Finding the start vertex via a geo query

Our first example will locate the start vertex for a graph traversal via a geo index.

We use the city graph and its geo indices: cities_graph11

var bonn=[50.7340, 7.0998];

FOR startCity IN
    WITHIN(germanCity, @lat, @long, @radius)
    RETURN startCity

{lat: bonn[0], long: bonn[1], radius: 400000}

We search all german cities in a range of 400 km around the ex-capital Bonn: Hamburg and Cologne. We won't find Paris since its in the frenchCity collection.

var bonn=[50.7340, 7.0998];

FOR startCity IN
    WITHIN(germanCity, @lat, @long, @radius)
        FOR v, e, p IN 1..1 OUTBOUND startCity
            GRAPH 'routeplanner'
                RETURN {startcity: startCity._key, traversedCity: v}

{lat: bonn[0], long: bonn[1], radius: 400000}

The geo index query returns us startCity (Cologne and Hamburg) which we then use as starting point for our graph traversal. For simplicity we only return their direct neighbours. We format the return result so we can see from which startCity the traversal came.
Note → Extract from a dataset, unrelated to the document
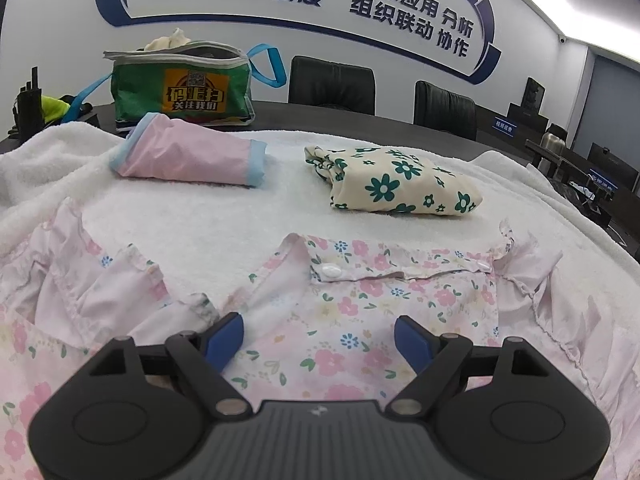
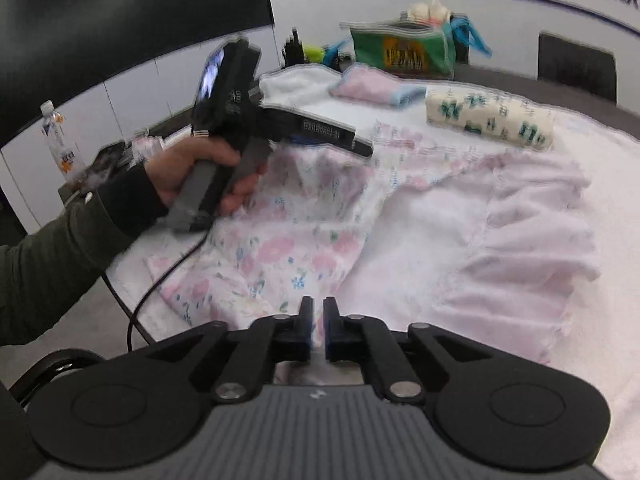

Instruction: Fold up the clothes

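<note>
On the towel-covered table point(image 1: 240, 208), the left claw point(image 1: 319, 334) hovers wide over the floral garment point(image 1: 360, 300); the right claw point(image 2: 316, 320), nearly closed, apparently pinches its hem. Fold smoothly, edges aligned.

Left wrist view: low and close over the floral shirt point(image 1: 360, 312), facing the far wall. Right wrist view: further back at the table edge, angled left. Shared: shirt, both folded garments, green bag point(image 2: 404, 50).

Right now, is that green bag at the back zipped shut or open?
Open: the green bag's top gapes, and pale cloth pokes out above its rim.
</note>
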`<state>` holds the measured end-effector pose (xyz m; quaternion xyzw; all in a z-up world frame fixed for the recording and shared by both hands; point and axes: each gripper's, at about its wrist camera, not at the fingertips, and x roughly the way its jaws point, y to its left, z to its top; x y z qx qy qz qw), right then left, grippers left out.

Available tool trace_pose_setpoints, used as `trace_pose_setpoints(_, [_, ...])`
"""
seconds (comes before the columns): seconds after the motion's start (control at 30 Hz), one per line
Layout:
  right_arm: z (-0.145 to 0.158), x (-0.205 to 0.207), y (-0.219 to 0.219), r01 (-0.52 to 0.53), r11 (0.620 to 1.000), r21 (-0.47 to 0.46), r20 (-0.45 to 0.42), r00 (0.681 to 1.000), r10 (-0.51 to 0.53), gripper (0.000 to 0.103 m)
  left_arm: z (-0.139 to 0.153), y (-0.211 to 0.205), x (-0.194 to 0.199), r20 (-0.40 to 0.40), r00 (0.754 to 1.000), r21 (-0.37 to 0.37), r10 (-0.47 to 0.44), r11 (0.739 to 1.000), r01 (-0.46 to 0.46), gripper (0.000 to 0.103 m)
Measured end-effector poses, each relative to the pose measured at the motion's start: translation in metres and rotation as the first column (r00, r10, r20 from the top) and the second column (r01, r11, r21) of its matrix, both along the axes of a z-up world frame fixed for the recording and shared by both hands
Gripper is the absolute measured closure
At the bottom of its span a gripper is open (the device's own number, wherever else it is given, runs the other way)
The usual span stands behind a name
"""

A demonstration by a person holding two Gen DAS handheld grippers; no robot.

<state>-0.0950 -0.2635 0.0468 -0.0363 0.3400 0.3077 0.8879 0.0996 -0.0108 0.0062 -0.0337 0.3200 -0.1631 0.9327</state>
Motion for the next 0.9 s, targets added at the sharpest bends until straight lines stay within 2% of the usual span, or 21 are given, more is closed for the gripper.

Alternatively we could use a LET statement with a subquery to group the traversals by their startCity efficiently:

var bonn=[50.7340, 7.0998];

FOR startCity IN
    WITHIN(germanCity, @lat, @long, @radius)
        LET oneCity = (FOR v, e, p IN 1..1 OUTBOUND startCity
            GRAPH 'routeplanner' RETURN v)
                return {startCity: startCity._key, connectedCities: oneCity}

{lat: bonn[0], long: bonn[1], radius: 400000}

The shortest path algorithm can only determine one shortest path.

For example, if this is the full graph (based on the mps_graph):

Example Graph

then a shortest path query from A to C may return the path A -> B -> C or A -> D -> C, but it's undefined which one (not taking edge weights into account here).

You can use the efficient shortest path algorithm however, to determine the shortest path length:

    RETURN LENGTH(
      FOR v IN OUTBOUND
        SHORTEST_PATH "mps_verts/A" TO "mps_verts/C" mps_edges
          RETURN v
    )   

The result is 3 for the example graph (includes the start vertex). Now, subtract 1 to get the edge count / traversal depth.

You can run a pattern matching traversal to find all paths with this length (or longer ones by increasing the min and max depth). Starting point is A again, and a filter on the document ID of v (or p.vertices[-1]) ensures that we only retrieve paths that end at point C.

The following query returns all parts with length 2, start vertex A and target vertex C:

    FOR v, e, p IN 2..2 OUTBOUND "mps_verts/A" mps_edges
       FILTER v._id == "mps_verts/C"
         RETURN CONCAT_SEPARATOR(" -> ", p.vertices[*]._key)

A traversal depth of 3..3 would return A -> E -> F -> C and 2..3 all three paths.

Note

Two separate queries are required to compute the shortest path length and to do the pattern matching based on the shortest path length (minus 1), because min and max depth can't be expressions (they have to be known in advance, so either be number literals or bind parameters.